___ Dataset excerpts ___

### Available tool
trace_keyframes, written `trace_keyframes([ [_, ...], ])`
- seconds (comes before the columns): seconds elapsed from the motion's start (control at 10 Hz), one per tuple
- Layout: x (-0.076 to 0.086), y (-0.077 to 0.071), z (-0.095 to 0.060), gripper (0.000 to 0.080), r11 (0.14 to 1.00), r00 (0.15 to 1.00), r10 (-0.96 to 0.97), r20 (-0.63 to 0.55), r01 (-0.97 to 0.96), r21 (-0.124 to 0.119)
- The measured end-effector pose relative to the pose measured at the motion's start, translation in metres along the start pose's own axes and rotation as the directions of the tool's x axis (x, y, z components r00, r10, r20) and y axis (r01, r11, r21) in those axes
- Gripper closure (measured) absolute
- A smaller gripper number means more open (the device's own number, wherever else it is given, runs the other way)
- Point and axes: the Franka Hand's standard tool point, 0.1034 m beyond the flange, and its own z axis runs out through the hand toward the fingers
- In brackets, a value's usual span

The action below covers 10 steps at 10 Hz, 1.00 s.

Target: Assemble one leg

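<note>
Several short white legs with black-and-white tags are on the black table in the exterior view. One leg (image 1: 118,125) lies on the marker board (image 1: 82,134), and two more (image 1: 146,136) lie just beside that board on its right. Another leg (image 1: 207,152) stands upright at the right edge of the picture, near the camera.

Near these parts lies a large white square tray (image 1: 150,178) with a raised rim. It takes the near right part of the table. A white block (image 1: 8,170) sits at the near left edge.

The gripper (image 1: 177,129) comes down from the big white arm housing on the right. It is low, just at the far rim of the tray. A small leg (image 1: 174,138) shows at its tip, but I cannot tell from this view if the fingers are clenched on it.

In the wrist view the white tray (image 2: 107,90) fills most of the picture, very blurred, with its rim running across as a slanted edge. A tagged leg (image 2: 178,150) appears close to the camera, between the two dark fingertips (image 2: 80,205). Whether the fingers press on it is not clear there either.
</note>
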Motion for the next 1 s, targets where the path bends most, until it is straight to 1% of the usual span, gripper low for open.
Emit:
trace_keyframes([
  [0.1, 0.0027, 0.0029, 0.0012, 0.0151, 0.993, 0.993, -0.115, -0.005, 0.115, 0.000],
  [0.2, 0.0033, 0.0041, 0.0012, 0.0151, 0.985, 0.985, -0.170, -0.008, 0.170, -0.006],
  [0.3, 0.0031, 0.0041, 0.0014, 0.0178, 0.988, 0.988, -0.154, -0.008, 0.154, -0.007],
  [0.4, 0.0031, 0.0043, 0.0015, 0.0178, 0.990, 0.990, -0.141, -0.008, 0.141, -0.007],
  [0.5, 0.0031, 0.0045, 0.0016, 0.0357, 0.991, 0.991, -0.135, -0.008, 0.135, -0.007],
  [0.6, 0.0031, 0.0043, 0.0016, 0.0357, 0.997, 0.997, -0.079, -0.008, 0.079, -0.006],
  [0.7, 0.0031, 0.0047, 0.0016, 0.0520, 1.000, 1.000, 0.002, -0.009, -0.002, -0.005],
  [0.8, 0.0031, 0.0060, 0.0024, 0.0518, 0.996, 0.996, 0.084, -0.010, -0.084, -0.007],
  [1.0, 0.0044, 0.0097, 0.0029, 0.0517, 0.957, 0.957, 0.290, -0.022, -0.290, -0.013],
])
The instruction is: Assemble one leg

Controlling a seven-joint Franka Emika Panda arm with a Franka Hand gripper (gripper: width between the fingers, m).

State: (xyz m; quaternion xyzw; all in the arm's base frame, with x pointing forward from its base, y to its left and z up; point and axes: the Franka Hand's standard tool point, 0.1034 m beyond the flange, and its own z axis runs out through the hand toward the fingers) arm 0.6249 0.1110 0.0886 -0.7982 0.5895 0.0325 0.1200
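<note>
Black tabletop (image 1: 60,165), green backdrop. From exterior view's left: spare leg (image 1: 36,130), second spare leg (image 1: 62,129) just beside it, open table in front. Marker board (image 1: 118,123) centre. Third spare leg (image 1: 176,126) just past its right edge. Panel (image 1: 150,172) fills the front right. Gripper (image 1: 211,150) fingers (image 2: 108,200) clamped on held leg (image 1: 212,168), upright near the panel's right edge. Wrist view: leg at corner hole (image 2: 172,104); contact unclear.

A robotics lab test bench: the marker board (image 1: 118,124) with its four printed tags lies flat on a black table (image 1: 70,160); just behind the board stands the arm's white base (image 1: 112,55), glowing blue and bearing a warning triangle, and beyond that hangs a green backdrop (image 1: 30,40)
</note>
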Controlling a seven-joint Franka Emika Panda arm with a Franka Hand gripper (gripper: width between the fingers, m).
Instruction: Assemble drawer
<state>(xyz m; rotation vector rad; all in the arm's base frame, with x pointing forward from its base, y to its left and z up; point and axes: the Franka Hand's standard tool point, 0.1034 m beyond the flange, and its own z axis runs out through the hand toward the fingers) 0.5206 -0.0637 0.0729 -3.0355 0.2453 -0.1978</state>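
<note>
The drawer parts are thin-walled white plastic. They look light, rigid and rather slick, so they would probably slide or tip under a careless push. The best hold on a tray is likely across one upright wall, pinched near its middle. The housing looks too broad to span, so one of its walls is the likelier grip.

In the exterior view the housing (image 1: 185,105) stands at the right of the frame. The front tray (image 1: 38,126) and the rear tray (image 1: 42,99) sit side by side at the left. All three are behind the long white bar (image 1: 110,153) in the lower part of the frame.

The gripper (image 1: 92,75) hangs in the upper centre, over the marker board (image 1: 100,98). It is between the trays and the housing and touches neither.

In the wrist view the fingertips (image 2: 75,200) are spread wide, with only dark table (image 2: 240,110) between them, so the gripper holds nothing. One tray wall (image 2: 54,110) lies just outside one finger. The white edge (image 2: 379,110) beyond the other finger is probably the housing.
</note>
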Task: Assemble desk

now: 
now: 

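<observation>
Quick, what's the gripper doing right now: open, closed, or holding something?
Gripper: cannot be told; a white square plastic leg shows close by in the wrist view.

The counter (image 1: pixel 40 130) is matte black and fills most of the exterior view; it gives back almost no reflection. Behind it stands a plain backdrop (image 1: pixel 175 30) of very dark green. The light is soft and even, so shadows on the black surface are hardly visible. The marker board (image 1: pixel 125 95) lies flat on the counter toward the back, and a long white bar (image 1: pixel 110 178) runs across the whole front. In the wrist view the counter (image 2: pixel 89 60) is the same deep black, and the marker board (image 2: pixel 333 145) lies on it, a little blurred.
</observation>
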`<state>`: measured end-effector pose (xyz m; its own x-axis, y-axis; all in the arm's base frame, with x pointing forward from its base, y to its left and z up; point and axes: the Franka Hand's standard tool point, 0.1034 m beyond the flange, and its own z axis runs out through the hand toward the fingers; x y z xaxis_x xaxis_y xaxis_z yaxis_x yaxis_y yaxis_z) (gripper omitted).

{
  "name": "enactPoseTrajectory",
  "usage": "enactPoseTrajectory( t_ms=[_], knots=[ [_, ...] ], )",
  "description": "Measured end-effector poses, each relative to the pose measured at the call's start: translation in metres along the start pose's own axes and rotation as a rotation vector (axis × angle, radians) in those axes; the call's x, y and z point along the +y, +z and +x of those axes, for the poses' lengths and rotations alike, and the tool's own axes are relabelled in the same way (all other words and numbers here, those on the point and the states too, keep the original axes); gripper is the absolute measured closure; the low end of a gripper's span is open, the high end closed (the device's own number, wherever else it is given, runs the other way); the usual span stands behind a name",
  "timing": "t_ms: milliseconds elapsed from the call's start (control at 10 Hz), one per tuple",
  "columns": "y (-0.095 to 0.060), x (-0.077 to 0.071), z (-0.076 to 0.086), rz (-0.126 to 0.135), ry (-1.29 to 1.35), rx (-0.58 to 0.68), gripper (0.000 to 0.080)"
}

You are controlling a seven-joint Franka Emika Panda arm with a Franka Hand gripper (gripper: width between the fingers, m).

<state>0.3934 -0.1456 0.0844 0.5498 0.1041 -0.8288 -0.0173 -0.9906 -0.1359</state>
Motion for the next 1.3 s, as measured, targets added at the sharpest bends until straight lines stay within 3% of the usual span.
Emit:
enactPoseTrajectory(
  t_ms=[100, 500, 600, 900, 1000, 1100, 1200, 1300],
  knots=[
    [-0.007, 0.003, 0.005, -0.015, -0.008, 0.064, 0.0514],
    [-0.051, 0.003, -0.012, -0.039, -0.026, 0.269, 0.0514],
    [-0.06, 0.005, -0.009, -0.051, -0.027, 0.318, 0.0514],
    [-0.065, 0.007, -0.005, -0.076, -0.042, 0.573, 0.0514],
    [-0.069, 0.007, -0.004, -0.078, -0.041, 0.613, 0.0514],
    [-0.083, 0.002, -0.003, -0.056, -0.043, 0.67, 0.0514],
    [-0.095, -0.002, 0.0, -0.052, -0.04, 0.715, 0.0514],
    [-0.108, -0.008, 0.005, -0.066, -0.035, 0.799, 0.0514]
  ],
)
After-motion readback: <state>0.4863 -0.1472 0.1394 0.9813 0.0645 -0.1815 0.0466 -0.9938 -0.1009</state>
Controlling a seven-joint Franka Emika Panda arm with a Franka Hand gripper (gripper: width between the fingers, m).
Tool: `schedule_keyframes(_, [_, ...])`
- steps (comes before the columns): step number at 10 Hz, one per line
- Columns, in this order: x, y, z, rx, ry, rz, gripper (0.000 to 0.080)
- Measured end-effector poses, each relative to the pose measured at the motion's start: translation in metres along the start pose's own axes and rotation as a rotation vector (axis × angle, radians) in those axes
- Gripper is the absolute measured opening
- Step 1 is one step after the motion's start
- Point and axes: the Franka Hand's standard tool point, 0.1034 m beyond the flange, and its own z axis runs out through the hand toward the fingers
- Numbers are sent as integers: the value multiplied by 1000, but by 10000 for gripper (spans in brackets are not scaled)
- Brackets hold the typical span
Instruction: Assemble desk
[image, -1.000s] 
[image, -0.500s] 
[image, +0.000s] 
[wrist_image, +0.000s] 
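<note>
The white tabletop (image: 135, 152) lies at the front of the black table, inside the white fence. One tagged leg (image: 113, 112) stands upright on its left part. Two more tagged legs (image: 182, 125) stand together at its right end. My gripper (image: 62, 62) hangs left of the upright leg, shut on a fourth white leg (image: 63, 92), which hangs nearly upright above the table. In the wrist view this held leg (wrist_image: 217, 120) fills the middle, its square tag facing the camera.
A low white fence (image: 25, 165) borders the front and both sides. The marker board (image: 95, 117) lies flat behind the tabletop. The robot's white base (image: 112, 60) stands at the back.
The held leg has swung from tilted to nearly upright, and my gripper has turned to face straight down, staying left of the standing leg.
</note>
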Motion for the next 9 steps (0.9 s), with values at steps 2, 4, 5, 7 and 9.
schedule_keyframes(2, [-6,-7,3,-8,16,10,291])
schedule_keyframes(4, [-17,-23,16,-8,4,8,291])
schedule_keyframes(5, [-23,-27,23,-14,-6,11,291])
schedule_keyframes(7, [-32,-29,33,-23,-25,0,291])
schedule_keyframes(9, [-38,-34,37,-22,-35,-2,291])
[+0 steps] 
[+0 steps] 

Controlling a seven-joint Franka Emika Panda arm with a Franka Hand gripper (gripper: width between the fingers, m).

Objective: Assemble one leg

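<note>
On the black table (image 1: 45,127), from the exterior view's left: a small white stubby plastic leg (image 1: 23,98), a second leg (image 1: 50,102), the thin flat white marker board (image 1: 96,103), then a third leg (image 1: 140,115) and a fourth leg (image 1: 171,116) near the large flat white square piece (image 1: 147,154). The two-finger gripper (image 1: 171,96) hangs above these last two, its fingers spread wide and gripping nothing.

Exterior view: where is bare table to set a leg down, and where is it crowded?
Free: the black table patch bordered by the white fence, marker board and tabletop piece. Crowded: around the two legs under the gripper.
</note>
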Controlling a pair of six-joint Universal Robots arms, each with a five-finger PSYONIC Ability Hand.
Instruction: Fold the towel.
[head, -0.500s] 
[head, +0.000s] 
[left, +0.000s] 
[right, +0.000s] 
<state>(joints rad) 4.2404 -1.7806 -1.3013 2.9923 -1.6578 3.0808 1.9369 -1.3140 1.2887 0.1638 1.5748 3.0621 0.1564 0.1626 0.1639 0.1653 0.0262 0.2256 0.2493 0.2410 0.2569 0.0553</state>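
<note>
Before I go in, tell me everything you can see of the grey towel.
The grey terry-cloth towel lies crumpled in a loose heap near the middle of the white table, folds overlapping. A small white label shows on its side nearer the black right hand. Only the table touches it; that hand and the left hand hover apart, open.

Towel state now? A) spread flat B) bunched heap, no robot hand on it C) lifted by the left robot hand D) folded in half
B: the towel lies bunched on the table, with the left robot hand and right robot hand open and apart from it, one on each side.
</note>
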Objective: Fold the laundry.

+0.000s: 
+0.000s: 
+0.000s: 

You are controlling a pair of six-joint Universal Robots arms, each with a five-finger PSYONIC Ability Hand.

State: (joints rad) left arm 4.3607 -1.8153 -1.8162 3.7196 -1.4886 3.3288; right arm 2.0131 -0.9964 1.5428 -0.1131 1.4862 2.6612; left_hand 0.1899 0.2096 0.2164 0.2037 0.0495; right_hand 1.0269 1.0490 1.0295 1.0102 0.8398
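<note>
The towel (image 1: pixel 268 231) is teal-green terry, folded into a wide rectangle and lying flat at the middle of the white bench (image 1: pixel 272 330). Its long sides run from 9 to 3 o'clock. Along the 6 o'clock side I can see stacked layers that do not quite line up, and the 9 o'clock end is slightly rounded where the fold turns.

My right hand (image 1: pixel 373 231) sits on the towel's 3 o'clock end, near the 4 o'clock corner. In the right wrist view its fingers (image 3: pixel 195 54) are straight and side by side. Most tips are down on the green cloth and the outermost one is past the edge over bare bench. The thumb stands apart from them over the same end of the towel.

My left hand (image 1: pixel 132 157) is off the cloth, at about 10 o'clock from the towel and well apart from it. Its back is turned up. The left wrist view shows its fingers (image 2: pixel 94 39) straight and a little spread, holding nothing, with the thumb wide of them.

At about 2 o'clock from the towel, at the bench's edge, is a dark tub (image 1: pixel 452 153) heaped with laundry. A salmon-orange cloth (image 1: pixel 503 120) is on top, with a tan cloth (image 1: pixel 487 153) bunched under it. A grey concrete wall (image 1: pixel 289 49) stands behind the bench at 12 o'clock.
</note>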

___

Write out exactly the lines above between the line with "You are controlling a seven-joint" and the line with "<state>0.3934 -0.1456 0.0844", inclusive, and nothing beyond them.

You are controlling a seven-joint Franka Emika Panda arm with a Franka Hand gripper (gripper: width between the fingers, m).

<state>0.3934 -0.1456 0.0844 0.5498 0.1041 -0.8288 -0.0173 -0.9906 -0.1359</state>

No additional answer is needed.